=== Exercise ===
From the first line of the listing below, retype each line up to and including the one with "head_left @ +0"; pictures stay out.
Segment Start: Supplied data
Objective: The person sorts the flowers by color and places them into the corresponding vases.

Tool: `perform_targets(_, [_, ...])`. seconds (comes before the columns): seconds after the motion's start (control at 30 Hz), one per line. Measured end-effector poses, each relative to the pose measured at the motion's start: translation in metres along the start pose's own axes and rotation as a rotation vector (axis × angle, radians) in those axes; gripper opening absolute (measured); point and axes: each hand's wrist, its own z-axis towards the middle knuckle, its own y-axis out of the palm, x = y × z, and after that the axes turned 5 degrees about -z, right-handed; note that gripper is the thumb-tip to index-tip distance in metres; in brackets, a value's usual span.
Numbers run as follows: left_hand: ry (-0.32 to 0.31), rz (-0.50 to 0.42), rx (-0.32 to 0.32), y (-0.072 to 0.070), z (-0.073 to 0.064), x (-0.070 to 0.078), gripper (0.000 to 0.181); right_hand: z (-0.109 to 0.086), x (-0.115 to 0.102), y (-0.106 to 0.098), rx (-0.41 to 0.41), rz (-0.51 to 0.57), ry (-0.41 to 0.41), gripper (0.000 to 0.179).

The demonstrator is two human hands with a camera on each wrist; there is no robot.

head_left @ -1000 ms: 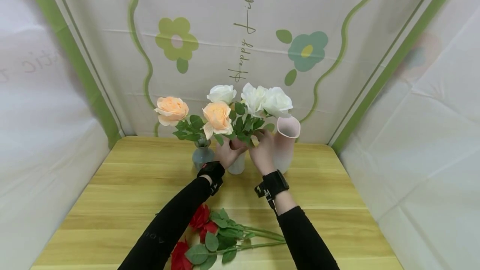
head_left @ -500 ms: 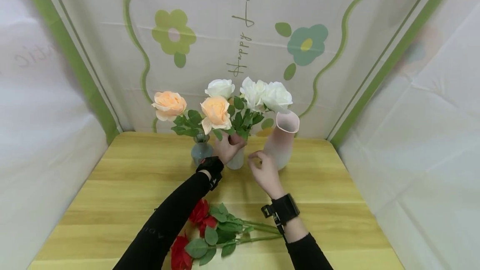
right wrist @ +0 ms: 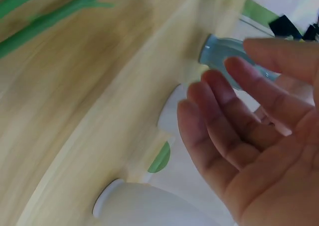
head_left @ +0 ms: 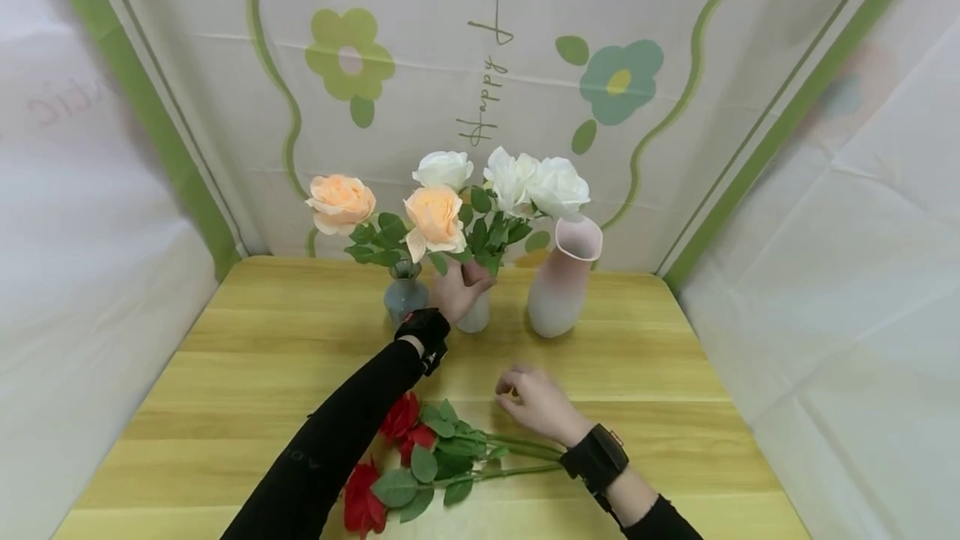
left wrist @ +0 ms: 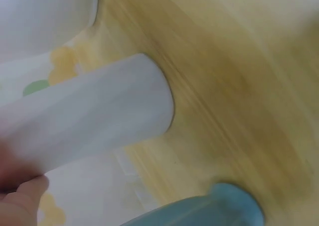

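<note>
My left hand (head_left: 455, 294) grips the upper part of a slim white vase (head_left: 474, 319) with a pinkish top; in the left wrist view the vase (left wrist: 114, 106) stands on the wooden table. White roses (head_left: 517, 182) with green leaves rise above this vase, their stems partly hidden by the hand. My right hand (head_left: 542, 402) is over the table, holding nothing, fingers loosely bent in the right wrist view. Just below it lie the green stems (head_left: 525, 447) of several red roses (head_left: 365, 500), whose blooms point left, partly behind the left sleeve.
Left of the slim vase stands a blue-grey vase (head_left: 405, 298) with peach roses (head_left: 341, 204). A taller pink-and-white vase (head_left: 557, 294) stands on the right, its mouth showing no flowers. A printed cloth wall (head_left: 420, 98) closes off the table's back.
My right hand has let go of the leaves by the white roses and come back toward the red roses' stems. The left hand keeps its hold on the slim vase.
</note>
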Motion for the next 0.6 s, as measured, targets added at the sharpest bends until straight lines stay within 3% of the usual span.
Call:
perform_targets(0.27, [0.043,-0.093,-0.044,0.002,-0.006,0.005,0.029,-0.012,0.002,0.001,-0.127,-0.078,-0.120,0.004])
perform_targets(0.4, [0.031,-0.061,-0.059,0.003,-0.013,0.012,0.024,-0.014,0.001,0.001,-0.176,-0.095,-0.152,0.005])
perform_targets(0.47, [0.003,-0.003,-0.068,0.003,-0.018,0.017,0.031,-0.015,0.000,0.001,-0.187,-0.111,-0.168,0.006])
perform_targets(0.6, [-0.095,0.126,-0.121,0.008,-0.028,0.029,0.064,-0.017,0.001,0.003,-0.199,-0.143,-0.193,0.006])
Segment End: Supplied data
=== Output of the exercise ===
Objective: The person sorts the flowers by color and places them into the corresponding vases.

Tool: `perform_targets(_, [_, ...])`. seconds (comes before the columns): seconds after the motion's start (control at 30 Hz), one per line. Measured end-effector poses, each relative to the pose measured at the motion's start: translation in metres along the start pose's own axes and rotation as a rotation vector (axis × angle, radians) in those axes; gripper opening absolute (measured); point and axes: each hand's wrist, its own z-axis towards the middle knuckle, its own y-axis out of the palm, x = y × z, and after that the axes turned 5 degrees about -z, right-handed; note that gripper is the thumb-tip to index-tip distance in metres; in brackets, a value's usual span.
Numbers run as follows: left_hand: ry (-0.32 to 0.31), rz (-0.50 to 0.42), rx (-0.32 to 0.32), y (-0.072 to 0.070), z (-0.073 to 0.064), x (-0.070 to 0.078), gripper (0.000 to 0.181); right_hand: z (-0.109 to 0.086), x (-0.115 to 0.102), y (-0.106 to 0.098), rx (-0.41 to 0.41), rz (-0.51 to 0.57), ry (-0.41 to 0.41), gripper (0.000 to 0.179).

The demonstrator is two human hands with a camera on each wrist; there is no robot.

head_left @ -1000 ms: 
head_left @ -500 ms: 
right wrist @ +0 ms: 
head_left @ +0 ms: 

No part of the exercise is left unanswered.